Cette personne a par ailleurs indiqué que des préoccupations ont été émises quant au fait que dans son rapport final, le Comité des candidatures a classé les candidats retenus selon un ordre donné, et que le sentiment était que cela a pu contribuer à la décision de la candidate classée en troisième position, Helen Clark, de se retirer de la course. Or, il n’avait pas été demandé au Comité de classer les candidats.
Dans une déclaration publiée le 1er mars, la délégation des communautés auprès du Conseil d’administration indique que dans le cadre de la nouvelle procédure de sélection du Conseil, elle « suivra de près » la situation de manière à s’assurer qu’il est fait appel à un groupe de parties prenantes plus diversifié, comprenant notamment les communautés et la société civile, lors de la vérification des références, et à veiller à ce que la procédure tienne compte des antécédents des candidats en matière de droits humains, d’égalité de genre et de renforcement des systèmes communautaires.
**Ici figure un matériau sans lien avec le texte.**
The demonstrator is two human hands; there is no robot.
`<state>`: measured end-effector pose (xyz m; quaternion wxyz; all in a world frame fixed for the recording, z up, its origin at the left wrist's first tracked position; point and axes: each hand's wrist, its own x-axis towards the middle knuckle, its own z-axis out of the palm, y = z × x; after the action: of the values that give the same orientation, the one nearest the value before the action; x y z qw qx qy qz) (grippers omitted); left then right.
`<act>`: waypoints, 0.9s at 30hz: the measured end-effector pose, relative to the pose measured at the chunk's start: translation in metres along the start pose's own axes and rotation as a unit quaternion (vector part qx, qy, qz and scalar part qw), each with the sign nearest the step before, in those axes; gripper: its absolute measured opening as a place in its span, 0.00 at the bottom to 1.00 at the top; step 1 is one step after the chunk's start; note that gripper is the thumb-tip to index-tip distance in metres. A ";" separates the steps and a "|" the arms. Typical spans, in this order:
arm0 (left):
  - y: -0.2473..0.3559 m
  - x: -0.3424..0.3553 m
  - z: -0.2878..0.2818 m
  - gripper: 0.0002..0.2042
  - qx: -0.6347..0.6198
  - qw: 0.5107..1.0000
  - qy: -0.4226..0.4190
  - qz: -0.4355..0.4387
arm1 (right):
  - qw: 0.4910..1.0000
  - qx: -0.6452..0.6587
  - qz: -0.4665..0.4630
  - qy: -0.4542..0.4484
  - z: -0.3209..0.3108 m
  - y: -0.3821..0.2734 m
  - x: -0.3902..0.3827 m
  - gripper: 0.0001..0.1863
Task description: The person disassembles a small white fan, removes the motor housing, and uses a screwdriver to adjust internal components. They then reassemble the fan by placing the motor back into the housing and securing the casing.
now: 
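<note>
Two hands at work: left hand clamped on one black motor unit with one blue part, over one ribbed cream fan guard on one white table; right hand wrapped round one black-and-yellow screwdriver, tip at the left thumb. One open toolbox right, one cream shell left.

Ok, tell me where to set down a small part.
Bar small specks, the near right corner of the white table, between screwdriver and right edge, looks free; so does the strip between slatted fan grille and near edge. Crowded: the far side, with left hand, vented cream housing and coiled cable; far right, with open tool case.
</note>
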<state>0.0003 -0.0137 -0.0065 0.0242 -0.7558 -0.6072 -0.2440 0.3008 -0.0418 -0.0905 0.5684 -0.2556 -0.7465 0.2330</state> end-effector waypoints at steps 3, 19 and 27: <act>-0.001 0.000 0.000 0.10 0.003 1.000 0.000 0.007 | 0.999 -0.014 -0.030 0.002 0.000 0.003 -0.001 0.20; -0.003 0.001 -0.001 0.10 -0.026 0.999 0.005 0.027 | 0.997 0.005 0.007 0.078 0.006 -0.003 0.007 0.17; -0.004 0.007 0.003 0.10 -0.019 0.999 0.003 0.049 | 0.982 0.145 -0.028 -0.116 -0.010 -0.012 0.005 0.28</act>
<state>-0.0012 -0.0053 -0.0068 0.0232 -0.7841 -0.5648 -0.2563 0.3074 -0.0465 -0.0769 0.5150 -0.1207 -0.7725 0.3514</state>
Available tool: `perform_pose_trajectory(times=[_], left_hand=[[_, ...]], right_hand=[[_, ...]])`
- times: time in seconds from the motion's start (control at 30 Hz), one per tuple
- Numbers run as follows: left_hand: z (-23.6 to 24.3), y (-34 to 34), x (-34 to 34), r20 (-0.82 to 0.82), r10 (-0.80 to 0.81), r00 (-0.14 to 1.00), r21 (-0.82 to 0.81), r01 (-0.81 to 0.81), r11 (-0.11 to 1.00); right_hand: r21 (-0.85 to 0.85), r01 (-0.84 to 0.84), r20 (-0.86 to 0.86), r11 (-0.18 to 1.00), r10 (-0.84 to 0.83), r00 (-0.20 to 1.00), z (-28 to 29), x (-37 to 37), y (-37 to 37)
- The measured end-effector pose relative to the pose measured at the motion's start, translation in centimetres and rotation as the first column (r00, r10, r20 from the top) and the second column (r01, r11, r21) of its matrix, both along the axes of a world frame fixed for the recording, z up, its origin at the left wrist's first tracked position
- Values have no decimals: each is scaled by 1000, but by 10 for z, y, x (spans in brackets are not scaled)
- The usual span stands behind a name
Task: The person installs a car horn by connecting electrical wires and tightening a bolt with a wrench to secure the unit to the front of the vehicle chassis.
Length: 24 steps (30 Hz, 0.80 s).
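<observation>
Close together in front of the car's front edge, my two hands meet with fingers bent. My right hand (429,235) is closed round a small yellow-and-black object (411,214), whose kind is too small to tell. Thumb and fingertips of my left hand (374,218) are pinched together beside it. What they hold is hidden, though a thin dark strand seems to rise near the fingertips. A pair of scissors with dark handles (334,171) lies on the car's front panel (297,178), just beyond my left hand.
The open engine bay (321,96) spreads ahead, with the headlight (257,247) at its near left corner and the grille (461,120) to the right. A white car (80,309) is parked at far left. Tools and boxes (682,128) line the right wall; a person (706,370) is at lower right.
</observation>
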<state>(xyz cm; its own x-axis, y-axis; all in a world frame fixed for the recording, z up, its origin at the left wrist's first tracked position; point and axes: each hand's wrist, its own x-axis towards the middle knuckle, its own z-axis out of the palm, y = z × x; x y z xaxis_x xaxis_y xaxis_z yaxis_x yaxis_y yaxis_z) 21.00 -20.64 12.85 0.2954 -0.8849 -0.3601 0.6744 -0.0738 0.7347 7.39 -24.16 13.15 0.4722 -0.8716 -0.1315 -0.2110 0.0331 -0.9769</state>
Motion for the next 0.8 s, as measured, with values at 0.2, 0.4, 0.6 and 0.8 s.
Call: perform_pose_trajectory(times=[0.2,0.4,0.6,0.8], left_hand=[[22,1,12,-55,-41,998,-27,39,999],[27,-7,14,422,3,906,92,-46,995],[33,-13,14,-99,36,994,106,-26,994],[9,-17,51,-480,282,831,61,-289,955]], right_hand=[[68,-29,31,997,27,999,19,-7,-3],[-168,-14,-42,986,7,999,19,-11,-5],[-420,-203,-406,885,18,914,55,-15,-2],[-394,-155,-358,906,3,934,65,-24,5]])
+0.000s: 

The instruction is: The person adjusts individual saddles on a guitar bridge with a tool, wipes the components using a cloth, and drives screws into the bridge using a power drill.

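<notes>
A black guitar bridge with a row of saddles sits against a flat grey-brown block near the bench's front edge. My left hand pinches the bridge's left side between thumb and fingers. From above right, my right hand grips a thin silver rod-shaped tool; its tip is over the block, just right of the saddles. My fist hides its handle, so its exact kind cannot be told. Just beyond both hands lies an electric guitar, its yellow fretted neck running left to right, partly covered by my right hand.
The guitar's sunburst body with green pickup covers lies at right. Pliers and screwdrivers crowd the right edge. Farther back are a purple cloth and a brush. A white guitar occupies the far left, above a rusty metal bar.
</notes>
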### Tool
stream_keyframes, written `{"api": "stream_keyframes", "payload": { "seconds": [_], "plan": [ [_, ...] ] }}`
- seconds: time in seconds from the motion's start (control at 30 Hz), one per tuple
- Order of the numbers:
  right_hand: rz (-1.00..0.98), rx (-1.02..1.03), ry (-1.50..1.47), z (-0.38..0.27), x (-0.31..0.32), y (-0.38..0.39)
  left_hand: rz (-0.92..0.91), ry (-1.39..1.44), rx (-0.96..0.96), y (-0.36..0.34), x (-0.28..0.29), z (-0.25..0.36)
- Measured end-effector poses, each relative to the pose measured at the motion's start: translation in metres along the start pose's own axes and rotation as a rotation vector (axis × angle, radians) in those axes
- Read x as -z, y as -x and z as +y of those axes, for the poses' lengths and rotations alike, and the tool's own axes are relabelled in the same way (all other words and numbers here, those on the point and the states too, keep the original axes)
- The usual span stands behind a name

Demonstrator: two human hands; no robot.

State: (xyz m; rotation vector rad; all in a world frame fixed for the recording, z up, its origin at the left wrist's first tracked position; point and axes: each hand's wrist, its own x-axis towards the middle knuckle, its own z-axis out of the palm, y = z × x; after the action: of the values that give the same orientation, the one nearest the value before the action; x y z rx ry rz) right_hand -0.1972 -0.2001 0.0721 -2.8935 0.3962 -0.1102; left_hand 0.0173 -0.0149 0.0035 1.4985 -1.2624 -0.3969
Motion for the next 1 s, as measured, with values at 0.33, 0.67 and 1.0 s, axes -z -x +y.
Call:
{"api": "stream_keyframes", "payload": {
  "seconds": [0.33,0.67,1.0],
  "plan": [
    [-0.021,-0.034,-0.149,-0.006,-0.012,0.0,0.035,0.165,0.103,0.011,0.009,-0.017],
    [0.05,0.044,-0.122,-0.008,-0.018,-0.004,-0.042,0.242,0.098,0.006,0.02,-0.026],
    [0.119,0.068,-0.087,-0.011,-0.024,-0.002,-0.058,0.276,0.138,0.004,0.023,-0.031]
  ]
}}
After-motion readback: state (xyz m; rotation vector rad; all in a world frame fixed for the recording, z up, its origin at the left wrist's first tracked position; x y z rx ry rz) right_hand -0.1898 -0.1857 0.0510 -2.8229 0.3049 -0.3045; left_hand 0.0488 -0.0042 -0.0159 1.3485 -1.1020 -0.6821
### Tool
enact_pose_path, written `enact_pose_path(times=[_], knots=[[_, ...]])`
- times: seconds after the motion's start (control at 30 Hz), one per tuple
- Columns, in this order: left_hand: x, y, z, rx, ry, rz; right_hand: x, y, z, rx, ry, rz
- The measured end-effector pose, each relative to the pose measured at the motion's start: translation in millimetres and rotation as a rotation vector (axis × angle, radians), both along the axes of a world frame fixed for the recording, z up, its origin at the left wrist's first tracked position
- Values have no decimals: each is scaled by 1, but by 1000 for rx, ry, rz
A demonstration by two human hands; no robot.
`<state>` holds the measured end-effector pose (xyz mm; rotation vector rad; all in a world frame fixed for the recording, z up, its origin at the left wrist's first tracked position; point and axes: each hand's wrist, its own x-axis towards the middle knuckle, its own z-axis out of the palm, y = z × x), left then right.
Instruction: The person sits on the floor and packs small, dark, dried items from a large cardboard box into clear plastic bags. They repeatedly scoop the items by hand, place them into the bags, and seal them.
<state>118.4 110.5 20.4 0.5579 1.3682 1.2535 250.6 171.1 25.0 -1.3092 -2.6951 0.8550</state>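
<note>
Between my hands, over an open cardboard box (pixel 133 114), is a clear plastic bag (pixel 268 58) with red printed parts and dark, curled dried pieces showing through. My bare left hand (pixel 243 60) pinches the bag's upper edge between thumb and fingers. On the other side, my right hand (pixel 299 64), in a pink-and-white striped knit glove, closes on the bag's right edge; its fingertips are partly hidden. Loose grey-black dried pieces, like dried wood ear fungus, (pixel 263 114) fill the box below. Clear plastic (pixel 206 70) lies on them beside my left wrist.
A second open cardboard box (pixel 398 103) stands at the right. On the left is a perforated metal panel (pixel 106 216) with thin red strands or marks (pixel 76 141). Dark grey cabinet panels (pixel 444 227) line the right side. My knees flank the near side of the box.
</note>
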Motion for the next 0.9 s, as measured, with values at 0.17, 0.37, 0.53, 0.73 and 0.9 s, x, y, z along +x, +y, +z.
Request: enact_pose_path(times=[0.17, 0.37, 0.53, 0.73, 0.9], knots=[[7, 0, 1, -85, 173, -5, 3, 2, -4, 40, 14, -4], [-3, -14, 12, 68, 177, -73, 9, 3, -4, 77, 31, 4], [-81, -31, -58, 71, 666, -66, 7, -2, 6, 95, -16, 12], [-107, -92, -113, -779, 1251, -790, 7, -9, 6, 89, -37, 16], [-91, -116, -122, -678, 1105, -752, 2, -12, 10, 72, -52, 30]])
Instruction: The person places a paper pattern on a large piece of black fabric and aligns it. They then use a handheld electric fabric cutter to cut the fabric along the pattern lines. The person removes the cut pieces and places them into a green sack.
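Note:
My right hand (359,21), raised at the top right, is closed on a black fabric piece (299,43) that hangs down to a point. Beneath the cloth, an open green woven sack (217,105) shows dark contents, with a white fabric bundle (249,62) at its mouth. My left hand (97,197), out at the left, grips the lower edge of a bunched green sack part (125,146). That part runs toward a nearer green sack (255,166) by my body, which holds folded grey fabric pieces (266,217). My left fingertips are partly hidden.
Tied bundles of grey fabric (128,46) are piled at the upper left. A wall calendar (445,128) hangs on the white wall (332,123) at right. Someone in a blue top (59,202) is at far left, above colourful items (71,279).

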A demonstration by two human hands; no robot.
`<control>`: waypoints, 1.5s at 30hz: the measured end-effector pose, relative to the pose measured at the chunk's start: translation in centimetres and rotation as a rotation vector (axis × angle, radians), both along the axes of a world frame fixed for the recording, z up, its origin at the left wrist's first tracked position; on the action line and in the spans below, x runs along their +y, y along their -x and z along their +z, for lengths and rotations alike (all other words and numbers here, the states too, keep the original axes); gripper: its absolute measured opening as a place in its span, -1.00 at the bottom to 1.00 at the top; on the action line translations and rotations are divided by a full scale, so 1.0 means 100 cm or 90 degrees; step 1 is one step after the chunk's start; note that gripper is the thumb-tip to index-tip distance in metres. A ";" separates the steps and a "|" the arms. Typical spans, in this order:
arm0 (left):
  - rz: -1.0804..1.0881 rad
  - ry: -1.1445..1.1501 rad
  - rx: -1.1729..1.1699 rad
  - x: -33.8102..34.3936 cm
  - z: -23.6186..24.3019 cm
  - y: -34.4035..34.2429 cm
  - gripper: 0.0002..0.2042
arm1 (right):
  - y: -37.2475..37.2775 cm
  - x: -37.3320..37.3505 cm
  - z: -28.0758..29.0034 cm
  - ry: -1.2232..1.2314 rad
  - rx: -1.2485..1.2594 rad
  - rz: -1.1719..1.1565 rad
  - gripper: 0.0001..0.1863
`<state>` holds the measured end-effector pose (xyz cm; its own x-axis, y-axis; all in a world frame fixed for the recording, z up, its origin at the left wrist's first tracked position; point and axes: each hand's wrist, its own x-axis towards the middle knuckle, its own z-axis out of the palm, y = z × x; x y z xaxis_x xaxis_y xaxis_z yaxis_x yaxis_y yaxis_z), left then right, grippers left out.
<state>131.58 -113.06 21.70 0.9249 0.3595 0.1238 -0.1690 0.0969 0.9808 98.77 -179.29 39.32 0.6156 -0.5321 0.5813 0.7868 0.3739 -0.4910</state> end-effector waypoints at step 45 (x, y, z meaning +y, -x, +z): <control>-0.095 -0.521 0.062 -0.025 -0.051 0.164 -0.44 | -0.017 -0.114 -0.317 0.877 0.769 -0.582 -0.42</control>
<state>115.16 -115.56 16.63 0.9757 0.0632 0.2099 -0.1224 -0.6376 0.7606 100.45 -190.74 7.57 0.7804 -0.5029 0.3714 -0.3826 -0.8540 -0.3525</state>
Dans l’article du 7 mars de John Decostas dans The Lancet, les paroles suivantes d’un responsable d’un important groupe européen de plaidoyer dans la lutte contre le sida s’exprimant sous la condition de l’anonymat, sont citées : « Nous sommes à la recherche d’un candidat possédant de vastes connaissances en matière de santé mondiale, une grande expérience de gestion et des compétences de mobilisation de fonds ».